China, not Russia, is still the bigger threat
The Russian invasion of Ukraine has accelerated many underlying questions within the Indo-Pacific debate vis-à-vis India. India’s strategic relationship with Russia has been a concern for many of its western partners as they seek to strengthen their partnership with New Delhi. India’s inability to condone or condemn Russia’s actions at the United Nations (UN), primarily due to its bilateral partnership with Moscow as well as its military dependence, has raised concerns regarding the feasibility or viability of both New Delhi’s commitment to principles and norms and as well as partnerships in the Indo-Pacific.
The war in Europe has accelerated any underlying questions, especially ones voiced by critics of the Indo-Pacific. In the face of continued Russian aggression towards Ukraine, will the Indo-Pacific still hold relevance (a concept which neither Russia nor China ascribes to) and more importantly, will Washington and its European friends be able to afford their commitments to Asia and in managing and balancing a China threat? Russia’s invasion of Ukraine will have its own consequences for the relationship between Moscow and Delhi. However, while the war in Europe does raise certain questions, it is unlikely to reduce either the relevance of the Indo-Pacific or undermine India’s partnerships and commitment to the region.
To begin with, India will continue with its commitments toward the Indo-Pacific for it is not Russia, but China that poses a serious and imminent threat to Indian interests, choices, and sovereignty. For Washington too, the China question remains equally important, although there is no threat to the United States (US)’s sovereignty unlike in New Delhi’s case. The China threat for India is not a question or a debate but a reality, which New Delhi must continue to address. Regardless of how the US and its allies view New Delhi due to its votes in the UN on Russia, India’s commitments to the Indo-Pacific emerged out of drastic shifts in its security environment which are not about to disappear.
For Washington and its partners too, while India’s votes, or lack thereof, at the UN, have raised questions regarding commitment to principles and norms, India is still a key player in the Indo-Pacific. The unscheduled meeting of the leaders of the US, India, Australia, and Japan, known as Quad, on March 3, further reflects the importance of the Indo-Pacific and the convergence in interests between the four nations.
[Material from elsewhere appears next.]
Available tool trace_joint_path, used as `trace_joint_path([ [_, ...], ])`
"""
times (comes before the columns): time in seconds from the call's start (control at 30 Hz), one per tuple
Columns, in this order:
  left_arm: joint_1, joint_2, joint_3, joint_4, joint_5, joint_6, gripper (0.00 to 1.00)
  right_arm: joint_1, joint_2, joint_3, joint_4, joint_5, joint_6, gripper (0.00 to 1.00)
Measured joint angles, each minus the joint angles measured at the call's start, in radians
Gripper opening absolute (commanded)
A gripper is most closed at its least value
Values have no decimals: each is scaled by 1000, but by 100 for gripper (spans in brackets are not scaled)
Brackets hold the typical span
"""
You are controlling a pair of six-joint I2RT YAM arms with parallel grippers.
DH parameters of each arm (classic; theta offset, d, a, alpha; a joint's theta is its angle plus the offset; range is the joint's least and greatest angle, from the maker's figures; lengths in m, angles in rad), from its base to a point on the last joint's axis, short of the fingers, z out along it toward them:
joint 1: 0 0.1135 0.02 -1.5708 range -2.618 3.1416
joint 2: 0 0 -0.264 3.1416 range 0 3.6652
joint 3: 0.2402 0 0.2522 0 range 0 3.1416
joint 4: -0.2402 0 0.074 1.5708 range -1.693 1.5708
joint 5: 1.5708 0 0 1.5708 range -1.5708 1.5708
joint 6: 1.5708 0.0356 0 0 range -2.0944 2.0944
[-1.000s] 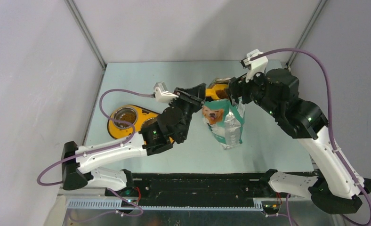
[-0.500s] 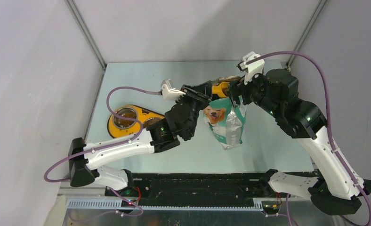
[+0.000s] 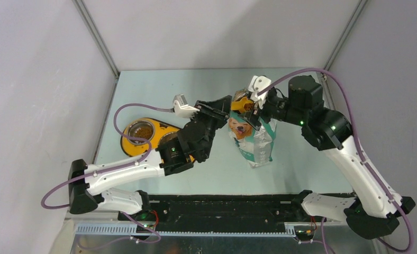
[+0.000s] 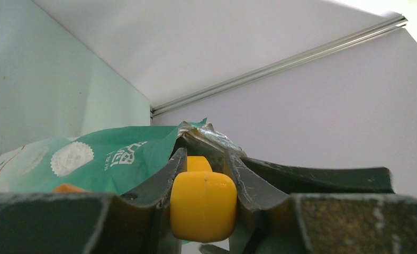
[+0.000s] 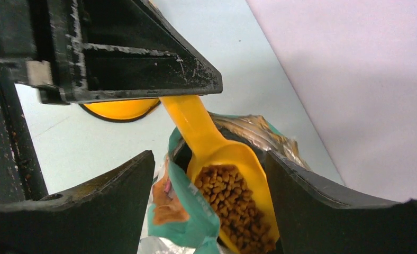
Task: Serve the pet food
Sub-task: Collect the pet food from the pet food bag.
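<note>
Left gripper [image 4: 206, 159] clamps the orange scoop [image 5: 222, 153] by its handle. The scoop, heaped with pet food [image 5: 233, 206], is now lifted at the bag [image 3: 254, 140] mouth. Right gripper [image 5: 209, 156] has swung over the bag top, jaws spread, gripping nothing. Load looks ready for the feeder [image 3: 126, 142], left of the bag.

The only print is on the green-and-white bag [image 3: 256, 143], which stands right of the bench's [image 3: 159, 90] middle. In the left wrist view, a short row of white characters [image 4: 126, 157] sits on its green panel beside round white seals [image 4: 72, 157]. Both are too blurred to read. From above, its front shows a dog's face [image 3: 239, 128] but no legible wording.
</note>
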Motion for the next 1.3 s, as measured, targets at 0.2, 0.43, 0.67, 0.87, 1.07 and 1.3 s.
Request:
trace_joint_path([
  [0.2,0,-35,-10,-32,21,-19,0,-38,108,30,-9,-127,-118,74],
  [0.43,1,-54,-10,-79,46,-44,0,-71,182,73,-48,-258,-230,45],
  [0.67,52,-77,-10,-196,197,-84,6,-72,204,116,-140,-373,-358,6],
  [0.87,126,-165,-57,-275,455,-106,10,-71,223,143,-203,-419,-458,0],
  [1.07,153,-224,-104,-286,595,-93,1,-67,244,176,-283,-465,-560,0],
  [1.3,188,-223,-79,-323,721,-33,0,-68,246,193,-322,-467,-614,11],
])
Without undermining the urgency and situation in Europe, China will remain the primary strategic challenge in the long-term. India’s continental border tensions only add to the complexity of problems facing Asian security today as the world grapples with a new geopolitical reality in Europe. Along with the tension along its northern continental border, India will also face a more present and invested Beijing in the Indian Ocean region.
A mapping of China’s energy routes and its sea lanes of communication will quickly outline Beijing’s vulnerabilities. They lie in the Indian Ocean. Balancing Chinese capabilities in the Indian Ocean could become critical in managing Beijing’s actions in the Western Pacific. To be a key maritime power, China will have to both secure its sea lanes of communications and energy routes as well as establish itself as a key security player to its friends and partners in the Indian Ocean region, making a second military facility a necessity.
Perhaps New Delhi in the end will find itself in a position of re-evaluating its relationship with Moscow in the context of its competition with Beijing. For Washington and its partners too, it is important to see India’s position and dilemma in the Ukraine crisis from the lens of India’s deep military partnership with Moscow and an aggressive China at its continental borders.
For New Delhi, the question might be flipped in asking how committed and to what extent Washington can engage in the Indo-Pacific, given recent developments in Europe. India and its partners such as the US, France, Australia, Japan, and others will continue to find convergences in its strategic priorities regarding their respective China question.
Perhaps, it is time for New Delhi and its Indo-Pacific partners to have a frank conversation on interests and priorities in the IndoPacific and the role each can afford to play in the region. Whatever may be the outcome of these uncertain times, New Delhi and Washington today are better placed in having difficult conversations with stronger bilateral partnerships than they did a decade ago.
The foundation of this bilateral partnership should provide a strong base for both sides to understand each other’s sensitivities, red lines and a framework for burden-sharing in paving the way forward.